▸ **Task goal**
The result should be every line of the listing that contains "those".

▸ **Supplied records**
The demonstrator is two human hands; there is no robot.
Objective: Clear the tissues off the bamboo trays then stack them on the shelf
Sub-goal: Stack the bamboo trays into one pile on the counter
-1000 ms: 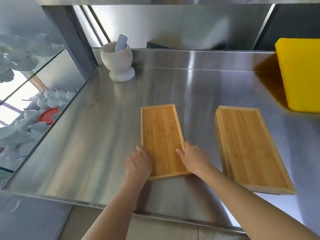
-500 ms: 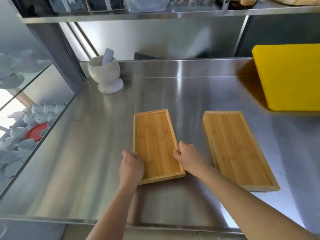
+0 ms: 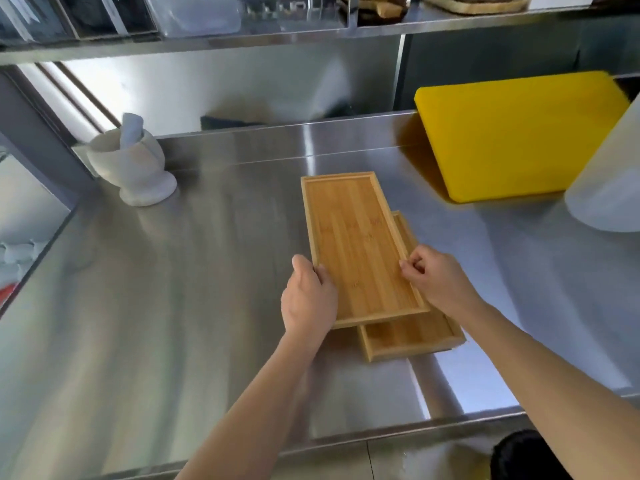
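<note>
Two trays, no tissues in view: the top tray (image 3: 360, 247), pinched at its sides by the left hand (image 3: 308, 299) and right hand (image 3: 440, 282), sits askew over the lower tray (image 3: 412, 332) on the tabletop (image 3: 173, 306). Stacking is underway; squaring the edges likely comes next.

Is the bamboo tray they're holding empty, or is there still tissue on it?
Empty. The upper rectangular bamboo tray, gripped by the left hand and right hand, shows only bare wood grain.
</note>
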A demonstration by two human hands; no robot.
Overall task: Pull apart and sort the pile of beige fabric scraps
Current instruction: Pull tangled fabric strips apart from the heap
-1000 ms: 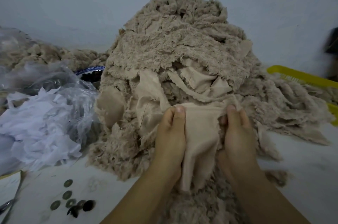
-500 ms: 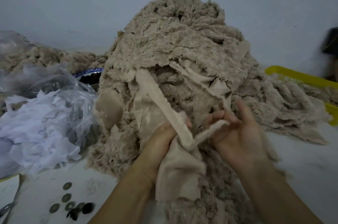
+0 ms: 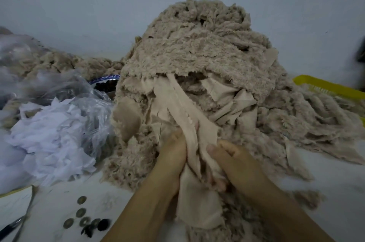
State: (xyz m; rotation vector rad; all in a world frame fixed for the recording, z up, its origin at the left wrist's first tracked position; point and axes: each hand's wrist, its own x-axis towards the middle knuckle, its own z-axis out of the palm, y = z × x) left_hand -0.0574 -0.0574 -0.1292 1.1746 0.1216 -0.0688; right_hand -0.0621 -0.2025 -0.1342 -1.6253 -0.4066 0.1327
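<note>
Backing scrap pile point(image 3: 197, 48): grey wall point(image 3: 98, 0); white table point(image 3: 335, 172) beneath.

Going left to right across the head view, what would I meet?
White scraps in a clear bag → blue-rimmed bowl → pile of beige fabric scraps → yellow basket. Left hand and right hand, gripping a beige strip, overlap the pile.

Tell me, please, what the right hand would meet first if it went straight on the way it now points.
The right hand points up-left; it would press into the smooth beige strip it grips, then probably the left hand just behind.
</note>
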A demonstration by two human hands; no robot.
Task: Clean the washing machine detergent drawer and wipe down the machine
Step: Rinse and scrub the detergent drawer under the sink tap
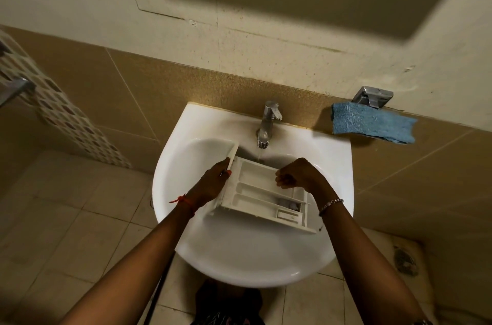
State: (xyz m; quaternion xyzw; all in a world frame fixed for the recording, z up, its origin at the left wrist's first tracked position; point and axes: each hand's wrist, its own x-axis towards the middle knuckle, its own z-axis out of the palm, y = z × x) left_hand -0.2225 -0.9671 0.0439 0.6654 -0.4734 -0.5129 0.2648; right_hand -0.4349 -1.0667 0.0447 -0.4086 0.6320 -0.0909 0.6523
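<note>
Detergent drawer [266, 193] sits tilted in your two hands over the bowl of the sink [239, 258], compartments up. Its far end is under the tap [267, 125], where a thin stream of water [259, 155] runs down. Your left hand [213, 182] grips the front panel at the drawer's left end, fingers wrapped round its edge. Your right hand [299, 175] is curled at the far right rim and looks to be pinching it, though the fingertips are partly hidden. The risks from here, as I judge them: wet plastic is slippery and a pinch on a thin rim is a weak hold, so twisting to rinse another compartment could let the drawer drop and knock the porcelain or crack a divider. Tip it too steeply toward yourself and rinse water may run off the near end, past the basin's front lip, onto the floor tiles [80, 231]. The small insert [291, 206] in the near-right compartment may work loose under the flow. The blue cloth [372, 125] hangs right of the sink, well apart from both hands.
</note>
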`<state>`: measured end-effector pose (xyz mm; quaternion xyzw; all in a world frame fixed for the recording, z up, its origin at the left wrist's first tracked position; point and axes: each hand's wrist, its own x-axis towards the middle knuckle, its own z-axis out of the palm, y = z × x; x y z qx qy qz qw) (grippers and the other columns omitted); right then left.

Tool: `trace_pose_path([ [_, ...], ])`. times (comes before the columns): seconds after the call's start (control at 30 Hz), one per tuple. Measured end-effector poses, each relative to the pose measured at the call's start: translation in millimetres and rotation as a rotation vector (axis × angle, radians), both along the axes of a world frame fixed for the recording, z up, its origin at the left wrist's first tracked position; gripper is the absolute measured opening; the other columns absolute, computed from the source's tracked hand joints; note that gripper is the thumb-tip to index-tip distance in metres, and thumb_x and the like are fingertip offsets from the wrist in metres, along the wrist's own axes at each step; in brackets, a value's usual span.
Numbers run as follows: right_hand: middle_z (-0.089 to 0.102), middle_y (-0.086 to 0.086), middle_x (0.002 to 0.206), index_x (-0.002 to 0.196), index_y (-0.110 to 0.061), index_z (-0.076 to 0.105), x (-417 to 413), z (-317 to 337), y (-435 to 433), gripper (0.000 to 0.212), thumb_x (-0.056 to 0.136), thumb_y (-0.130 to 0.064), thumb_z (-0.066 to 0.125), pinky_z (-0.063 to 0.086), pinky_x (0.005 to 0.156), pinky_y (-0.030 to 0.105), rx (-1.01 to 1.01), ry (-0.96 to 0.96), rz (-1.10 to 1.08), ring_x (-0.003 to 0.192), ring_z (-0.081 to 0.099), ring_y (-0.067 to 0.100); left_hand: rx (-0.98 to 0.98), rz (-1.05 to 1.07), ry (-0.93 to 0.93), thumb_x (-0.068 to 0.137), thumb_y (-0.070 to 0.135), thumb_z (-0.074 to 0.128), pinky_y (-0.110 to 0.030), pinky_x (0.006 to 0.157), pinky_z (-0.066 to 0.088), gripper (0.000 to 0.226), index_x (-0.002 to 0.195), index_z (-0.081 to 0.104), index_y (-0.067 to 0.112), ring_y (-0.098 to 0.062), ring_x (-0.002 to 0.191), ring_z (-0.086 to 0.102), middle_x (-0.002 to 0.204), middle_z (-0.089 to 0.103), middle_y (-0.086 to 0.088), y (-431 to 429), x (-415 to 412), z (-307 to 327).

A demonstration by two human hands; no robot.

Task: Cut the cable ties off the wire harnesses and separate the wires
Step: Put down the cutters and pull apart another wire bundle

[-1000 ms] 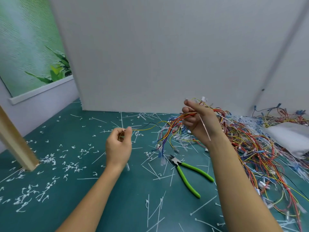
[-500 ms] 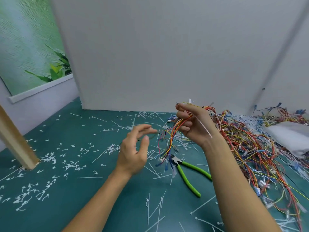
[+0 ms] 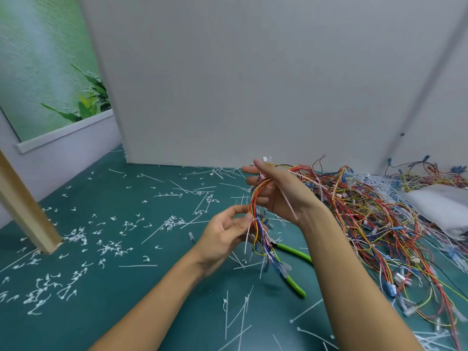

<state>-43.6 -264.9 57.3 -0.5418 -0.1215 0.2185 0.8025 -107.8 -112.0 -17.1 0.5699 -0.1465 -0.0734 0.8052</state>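
Swinging in from open air, the left hand (image 3: 222, 236) had closed finger and thumb on the white plastic cable tie (image 3: 247, 234) binding the lower part of the multicoloured wire harness (image 3: 255, 203). The right hand (image 3: 278, 196) gripped the harness's upper wires, holding it above the green table (image 3: 152, 287). A tie was apparently being found for cutting, so the next move called for the green-handled cutters (image 3: 295, 252) lying below.

Matt green mat (image 3: 141, 295), glossy green plastic plier handles (image 3: 293, 250), pale wooden post (image 3: 24, 211).
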Motion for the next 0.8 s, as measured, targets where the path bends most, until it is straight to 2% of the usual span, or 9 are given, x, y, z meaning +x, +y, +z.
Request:
trace_pose_path([
  [0.13, 0.074, 0.011, 0.104, 0.109, -0.007, 0.062, 2, -4, -1, 0.085, 0.05, -0.059, 0.095, 0.055, 0.067, 0.022, 0.071, -0.115, 0.057, 0.078, 0.069, 0.013, -0.295, -0.038, 0.135, 0.09, 0.015, 0.055, -0.031, 0.073, 0.056, 0.024, 0.113, 0.055, 0.007, -0.027, 0.085, 0.067, 0.092, 0.067, -0.014, 0, 1, 5],
  [0.23, 0.07, 0.022, 0.123, 0.11, -0.005, 0.067, 0, -7, -1, 0.09, 0.049, -0.067, 0.091, 0.051, 0.075, 0.025, -0.07, -0.233, 0.11, 0.096, 0.068, 0.017, -0.36, -0.023, 0.193, 0.089, 0.021, 0.056, -0.03, 0.07, 0.053, 0.022, 0.109, 0.06, 0.013, -0.024, 0.086, 0.068, 0.091, 0.068, -0.008, 5, 3, 6],
  [0.3, 0.071, 0.019, 0.122, 0.115, -0.005, 0.069, -4, -6, -2, 0.097, 0.05, -0.074, 0.087, 0.053, 0.077, 0.026, -0.211, -0.322, 0.12, 0.097, 0.069, 0.019, -0.403, 0.008, 0.229, 0.088, 0.025, 0.059, -0.028, 0.069, 0.053, 0.024, 0.108, 0.063, 0.013, -0.021, 0.083, 0.065, 0.088, 0.068, -0.006, 8, 5, 6],
  [0.43, 0.077, -0.007, 0.113, 0.097, -0.036, 0.08, -15, 6, -9, 0.052, 0.058, -0.07, 0.086, 0.058, 0.087, 0.025, -0.478, -0.487, 0.156, 0.109, 0.071, 0.008, -0.378, 0.102, 0.23, 0.086, 0.025, 0.063, -0.029, 0.07, 0.047, 0.017, 0.101, 0.063, 0.018, -0.013, 0.075, 0.064, 0.083, 0.065, -0.002, 11, 8, 3],
  [0.47, 0.077, -0.01, 0.112, 0.097, -0.037, 0.079, -17, 11, -11, 0.051, 0.058, -0.069, 0.087, 0.058, 0.091, 0.026, -0.586, -0.521, 0.133, 0.107, 0.071, 0.003, -0.368, 0.124, 0.225, 0.085, 0.023, 0.064, -0.029, 0.07, 0.046, 0.015, 0.099, 0.062, 0.019, -0.012, 0.073, 0.064, 0.081, 0.067, -0.001, 11, 8, 2],
  [0.53, 0.078, -0.012, 0.101, 0.099, -0.03, 0.075, -18, 17, -17, 0.062, 0.055, -0.073, 0.086, 0.057, 0.085, 0.024, -0.809, -0.583, 0.049, 0.093, 0.072, -0.003, -0.36, 0.177, 0.217, 0.087, 0.016, 0.064, -0.025, 0.065, 0.046, 0.008, 0.094, 0.061, 0.019, -0.009, 0.065, 0.064, 0.077, 0.07, 0.0, 9, 9, 0],
  [0.6, 0.078, -0.009, 0.083, 0.092, -0.02, 0.077, -21, 20, -20, 0.055, 0.064, -0.066, 0.086, 0.052, 0.067, 0.017, -0.851, -0.61, 0.033, 0.074, 0.071, 0.002, -0.354, 0.236, 0.205, 0.091, 0.008, 0.061, -0.018, 0.061, 0.05, 0.009, 0.093, 0.062, 0.017, -0.007, 0.065, 0.066, 0.083, 0.074, -0.003, 7, 11, 0],
  [0.7, 0.079, 0.006, 0.081, 0.091, -0.007, 0.077, -23, 19, -18, 0.038, 0.081, -0.043, 0.085, 0.057, 0.064, 0.023, -0.795, -0.556, 0.12, 0.074, 0.075, 0.017, -0.333, 0.302, 0.175, 0.083, 0.012, 0.068, -0.019, 0.07, 0.053, 0.016, 0.099, 0.064, 0.012, -0.014, 0.081, 0.067, 0.099, 0.072, -0.012, 7, 14, 0],
  [0.8, 0.078, 0.008, 0.081, 0.094, -0.001, 0.076, -21, 11, -9, 0.024, 0.091, -0.025, 0.079, 0.057, 0.06, 0.026, -0.816, -0.552, 0.202, 0.072, 0.076, 0.022, -0.3, 0.31, 0.149, 0.082, 0.013, 0.068, -0.022, 0.065, 0.054, 0.025, 0.105, 0.066, 0.006, -0.016, 0.075, 0.067, 0.091, 0.071, -0.01, 7, 15, -2],
])
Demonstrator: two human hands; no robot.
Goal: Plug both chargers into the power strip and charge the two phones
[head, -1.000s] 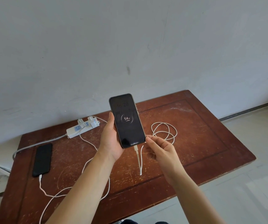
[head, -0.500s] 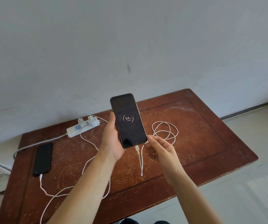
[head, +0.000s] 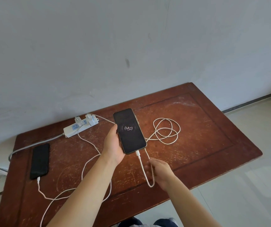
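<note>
My left hand (head: 112,145) grips a black phone (head: 129,131) above the table; its screen shows 54 % and a white cable (head: 142,164) is plugged into its bottom end. My right hand (head: 160,172) hovers low beside that cable's hanging loop, fingers apart, holding nothing. A second black phone (head: 39,160) lies flat at the table's left with its own white cable (head: 40,185) plugged in. The white power strip (head: 80,126) sits at the back left with two white chargers (head: 91,119) in its sockets.
The worn brown wooden table (head: 205,136) stands against a pale wall. A coil of spare cable (head: 166,131) lies right of the held phone. The strip's grey lead (head: 33,145) runs off the left edge. Pale floor tiles lie to the right.
My right hand let go of the phone's lower end and dropped down toward the table beside the cable loop. The left hand lowered the phone slightly.
</note>
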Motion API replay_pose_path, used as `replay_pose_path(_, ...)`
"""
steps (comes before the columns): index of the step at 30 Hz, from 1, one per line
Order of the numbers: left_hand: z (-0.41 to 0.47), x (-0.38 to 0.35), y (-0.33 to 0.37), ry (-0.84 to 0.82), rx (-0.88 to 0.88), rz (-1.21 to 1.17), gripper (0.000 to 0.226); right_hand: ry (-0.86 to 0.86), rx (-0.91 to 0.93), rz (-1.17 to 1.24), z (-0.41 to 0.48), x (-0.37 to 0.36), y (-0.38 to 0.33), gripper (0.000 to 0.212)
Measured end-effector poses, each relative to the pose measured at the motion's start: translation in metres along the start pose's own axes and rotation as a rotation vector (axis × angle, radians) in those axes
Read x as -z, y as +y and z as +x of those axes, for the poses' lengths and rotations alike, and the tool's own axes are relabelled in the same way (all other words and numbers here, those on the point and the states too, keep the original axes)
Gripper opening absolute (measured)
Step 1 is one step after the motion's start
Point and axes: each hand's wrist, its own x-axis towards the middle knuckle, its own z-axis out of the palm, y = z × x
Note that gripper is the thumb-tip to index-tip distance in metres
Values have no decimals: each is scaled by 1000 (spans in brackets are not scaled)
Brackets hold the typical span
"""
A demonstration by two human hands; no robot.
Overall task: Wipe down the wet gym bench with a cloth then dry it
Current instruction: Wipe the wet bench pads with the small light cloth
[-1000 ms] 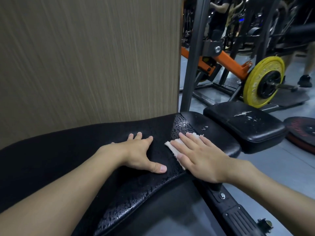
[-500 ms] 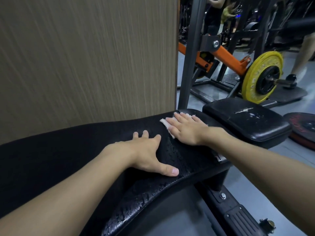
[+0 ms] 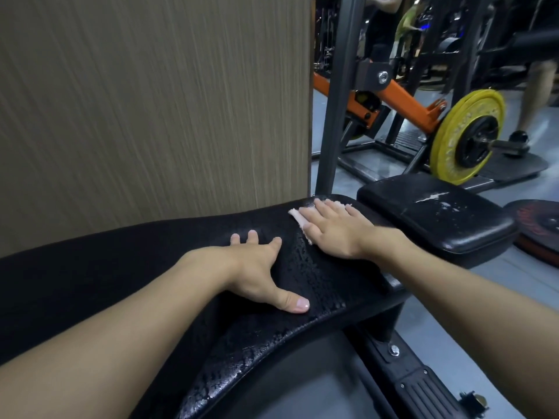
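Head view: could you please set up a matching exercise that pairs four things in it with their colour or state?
Things:
1 cloth
2 left hand
3 plate
4 lever

Colour or state:
A orange
B flat on the bench
C under the right hand
D yellow

Pairs: 1-C, 2-B, 3-D, 4-A

No text, number or brand can be read with certainty. Raised lettering is seen around the rim of the yellow weight plate [image 3: 444, 157] at two o'clock, but its letters cannot be made out. Red markings are printed on the dark plate [image 3: 541, 220] lying on the floor at three o'clock; these are too blurred and cropped to be read.
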Motion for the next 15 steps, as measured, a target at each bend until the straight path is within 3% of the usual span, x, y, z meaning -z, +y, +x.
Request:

▸ **Solution below**
Measured end-effector poses, each relative to the pose measured at the motion's start: translation in metres along the start pose's own axes and rotation as a rotation vector (axis × angle, radians) in those axes
Read x as -z, y as +y and z as +x of those axes, for the poses' lengths and rotations alike, and the tool's own axes are relabelled in the same way (all other words and numbers here, those on the point and the states too, keep the original axes)

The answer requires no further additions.